* [Requirement] Find the line containing "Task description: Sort", then return it and every line after it through the end of the records, exactly. Leave out pictures.

* [Collection entries]
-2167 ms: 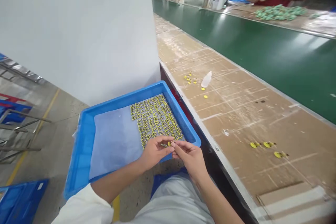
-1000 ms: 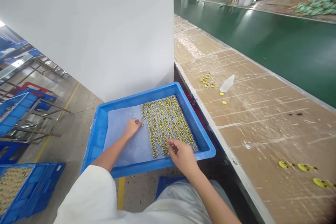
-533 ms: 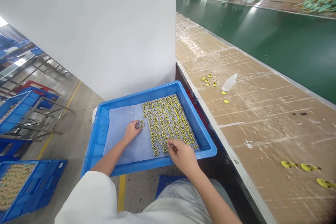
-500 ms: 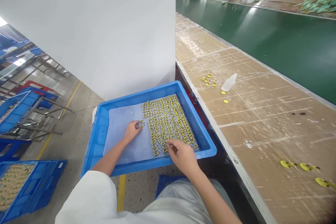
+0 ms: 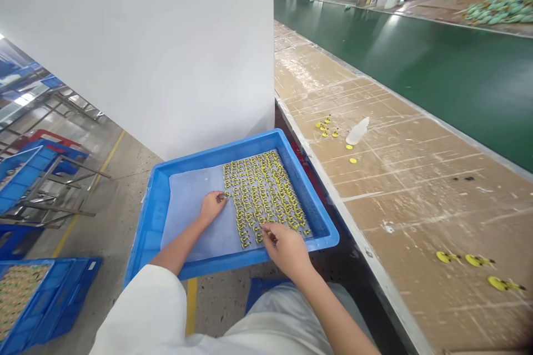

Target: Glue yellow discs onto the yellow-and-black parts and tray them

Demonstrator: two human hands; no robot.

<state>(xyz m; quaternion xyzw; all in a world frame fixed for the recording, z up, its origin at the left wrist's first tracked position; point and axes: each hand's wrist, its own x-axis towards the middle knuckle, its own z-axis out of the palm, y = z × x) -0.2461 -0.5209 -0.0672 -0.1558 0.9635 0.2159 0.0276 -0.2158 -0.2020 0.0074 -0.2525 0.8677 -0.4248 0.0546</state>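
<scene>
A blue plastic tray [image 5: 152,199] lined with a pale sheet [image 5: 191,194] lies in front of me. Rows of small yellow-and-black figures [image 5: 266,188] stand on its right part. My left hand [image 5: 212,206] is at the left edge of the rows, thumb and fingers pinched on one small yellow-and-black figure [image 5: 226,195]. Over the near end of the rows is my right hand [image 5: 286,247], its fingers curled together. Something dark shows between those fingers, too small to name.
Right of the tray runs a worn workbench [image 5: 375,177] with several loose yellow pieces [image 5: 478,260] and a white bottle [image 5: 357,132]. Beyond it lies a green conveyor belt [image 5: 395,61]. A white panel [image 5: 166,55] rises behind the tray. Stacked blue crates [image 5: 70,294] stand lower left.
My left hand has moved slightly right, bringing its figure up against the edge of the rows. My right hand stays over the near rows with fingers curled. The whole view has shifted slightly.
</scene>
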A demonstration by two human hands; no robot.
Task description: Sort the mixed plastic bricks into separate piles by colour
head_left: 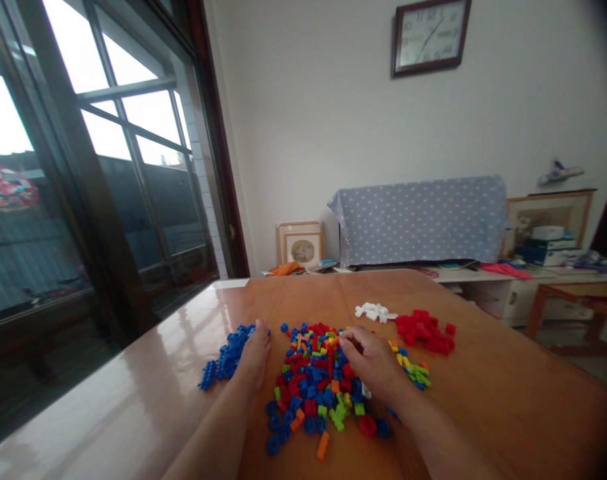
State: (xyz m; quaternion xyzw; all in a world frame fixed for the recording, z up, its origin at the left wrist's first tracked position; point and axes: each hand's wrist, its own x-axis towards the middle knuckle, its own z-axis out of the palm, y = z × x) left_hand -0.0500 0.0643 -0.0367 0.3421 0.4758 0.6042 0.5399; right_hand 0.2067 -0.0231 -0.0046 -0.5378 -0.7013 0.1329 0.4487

* [Answer to the problem]
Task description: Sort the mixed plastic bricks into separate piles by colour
head_left: 
State: (xyz m; quaternion xyzw; all in a world frame fixed for the recording, z up, its origin at the left wrist's first tracked position; point and axes: each hand's wrist, its own x-axis towards the middle knuckle, its own z-axis out of the palm, y = z × x) left_hand -0.0500 0.0643 -0.0367 0.3421 0.4758 0.6042 0.5399; right_hand 0.2067 -0.0231 -0.0046 -0.5378 -0.7013 0.1329 0.4487

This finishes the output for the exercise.